The hamburger patties are a little too well behaved. When you bite into a hand-formed patty, you have to be careful, because the juicy meat fractures and falls apart in odd ways. At Adrian's Burger Bar in the Fifth Ward, I once caught half of a one-pound handmade hamburger patty with my shirt. But the half-pound patty here at Moore's Double Horn Grill is holding its shape perfectly, just like a frozen patty would.

Bebout studies his burger, and he looks suspiciously at mine. Then he makes a brilliant deduction. "Look at this," he says, pointing to a identical dent in each. "These patties are oddly shaped, but both of them have the exact same odd shape."

We take off the top buns and the lettuce and tomato to get a better look. Both patties have the same irregular circumference, and they're perfectly uniform in thickness. "Handmade hamburgers are like snowflakes," Bebout says. "No two are alike."

Bebout excuses himself and goes up to the counter under the guise of getting some more onions. There he proceeds to chat up the Greek owner some more. The man behind the counter opens the freezer and gives Bebout a frozen patty on a paper plate. My burger-eating compadre returns to the table, showing me the prize, his eyes wide and his mouth open in an exaggerated expression of mock terror that I can see but the counter man can't. The frozen half-pound patty has been formed into a sort of peanut shape, and there is a series of machine-made indentations across the top to break up the otherwise level surface. It is, in short, a fake handmade hamburger.


"There are actually three different shapes in each box," my brother, a restaurant purveyor, tells me. "He wasn't using them in the right order, or you never would have caught him."

The product is often called an "old-fashioned" frozen hamburger patty, he says, and it's been around for many years. Lots of meat companies make them, and all the big purveyors supply them. The meat packers give the patties odd shapes, generally two or three different ones in each box, so consumers don't suspect they're frozen. "They make frozen chicken-fried steaks in several different shapes like that, too," he says.

I complain that it's misleading to make people think they're getting a fresh product when it's actually frozen.

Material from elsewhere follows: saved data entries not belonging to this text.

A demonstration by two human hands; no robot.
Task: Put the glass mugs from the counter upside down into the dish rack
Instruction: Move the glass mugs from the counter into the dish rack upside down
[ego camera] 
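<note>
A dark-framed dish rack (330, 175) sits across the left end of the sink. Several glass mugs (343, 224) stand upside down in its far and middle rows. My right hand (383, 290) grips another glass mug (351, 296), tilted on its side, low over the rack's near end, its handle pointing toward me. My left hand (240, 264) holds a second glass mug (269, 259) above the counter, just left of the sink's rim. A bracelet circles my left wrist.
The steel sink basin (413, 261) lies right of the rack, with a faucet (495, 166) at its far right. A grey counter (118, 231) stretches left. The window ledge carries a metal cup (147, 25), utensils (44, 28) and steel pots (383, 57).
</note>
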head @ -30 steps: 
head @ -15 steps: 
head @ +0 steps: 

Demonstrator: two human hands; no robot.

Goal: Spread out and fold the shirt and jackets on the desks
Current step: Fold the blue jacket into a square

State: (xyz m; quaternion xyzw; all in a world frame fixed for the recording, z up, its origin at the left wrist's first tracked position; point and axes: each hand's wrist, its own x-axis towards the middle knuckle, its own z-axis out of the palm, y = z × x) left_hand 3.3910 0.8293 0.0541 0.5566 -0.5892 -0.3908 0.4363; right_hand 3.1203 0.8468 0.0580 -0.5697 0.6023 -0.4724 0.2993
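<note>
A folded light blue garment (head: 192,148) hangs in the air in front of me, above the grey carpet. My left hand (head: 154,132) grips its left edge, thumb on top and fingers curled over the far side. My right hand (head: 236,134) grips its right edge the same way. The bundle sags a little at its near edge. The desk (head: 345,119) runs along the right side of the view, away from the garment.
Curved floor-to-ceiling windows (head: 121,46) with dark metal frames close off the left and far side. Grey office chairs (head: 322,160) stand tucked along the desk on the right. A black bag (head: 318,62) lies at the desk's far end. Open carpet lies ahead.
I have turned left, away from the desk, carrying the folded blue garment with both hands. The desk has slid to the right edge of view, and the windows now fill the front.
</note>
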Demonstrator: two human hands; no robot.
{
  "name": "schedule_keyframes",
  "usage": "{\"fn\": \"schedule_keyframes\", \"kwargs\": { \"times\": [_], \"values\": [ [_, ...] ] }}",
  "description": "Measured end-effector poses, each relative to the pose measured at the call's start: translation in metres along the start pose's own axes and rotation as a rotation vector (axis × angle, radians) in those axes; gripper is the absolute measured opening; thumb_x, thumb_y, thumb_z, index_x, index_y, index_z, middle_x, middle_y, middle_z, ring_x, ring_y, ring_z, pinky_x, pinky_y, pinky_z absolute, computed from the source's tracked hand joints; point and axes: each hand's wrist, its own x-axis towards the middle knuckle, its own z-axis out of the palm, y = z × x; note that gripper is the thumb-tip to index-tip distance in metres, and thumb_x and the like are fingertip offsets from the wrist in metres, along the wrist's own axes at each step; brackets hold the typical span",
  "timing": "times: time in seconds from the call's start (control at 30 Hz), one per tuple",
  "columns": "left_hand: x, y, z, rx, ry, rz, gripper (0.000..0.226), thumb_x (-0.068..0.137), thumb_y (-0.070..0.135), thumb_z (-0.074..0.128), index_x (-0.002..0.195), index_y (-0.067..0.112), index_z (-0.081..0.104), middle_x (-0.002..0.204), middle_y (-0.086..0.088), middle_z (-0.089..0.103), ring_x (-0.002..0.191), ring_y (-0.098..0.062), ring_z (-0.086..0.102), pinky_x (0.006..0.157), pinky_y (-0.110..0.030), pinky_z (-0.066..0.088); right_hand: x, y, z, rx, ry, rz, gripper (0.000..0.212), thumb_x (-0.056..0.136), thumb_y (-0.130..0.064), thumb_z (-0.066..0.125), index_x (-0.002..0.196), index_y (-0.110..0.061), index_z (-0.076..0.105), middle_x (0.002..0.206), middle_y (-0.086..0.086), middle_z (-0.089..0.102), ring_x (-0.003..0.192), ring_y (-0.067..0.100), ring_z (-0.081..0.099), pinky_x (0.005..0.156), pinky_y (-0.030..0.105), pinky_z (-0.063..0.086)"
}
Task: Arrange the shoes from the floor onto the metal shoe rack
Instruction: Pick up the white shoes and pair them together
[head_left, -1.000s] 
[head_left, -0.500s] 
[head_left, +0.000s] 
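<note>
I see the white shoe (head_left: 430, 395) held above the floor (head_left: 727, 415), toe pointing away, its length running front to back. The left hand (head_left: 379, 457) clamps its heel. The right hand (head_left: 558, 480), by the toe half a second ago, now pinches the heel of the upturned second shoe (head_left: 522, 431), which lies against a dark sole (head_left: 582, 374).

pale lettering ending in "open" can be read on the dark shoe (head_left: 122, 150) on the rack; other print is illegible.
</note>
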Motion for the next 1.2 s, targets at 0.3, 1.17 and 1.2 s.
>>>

He disagrees. "In the food service industry, the opposite of fresh isn't frozen, it's spoiled," he says. "These days you have to be out of your mind to serve fresh hand-formed hamburger meat. It's just too risky." He argues that the industry is trying to cut down on the risk of contamination associated with human handling. That's a nice sales pitch, I say, but it boils down to deceptive marketing.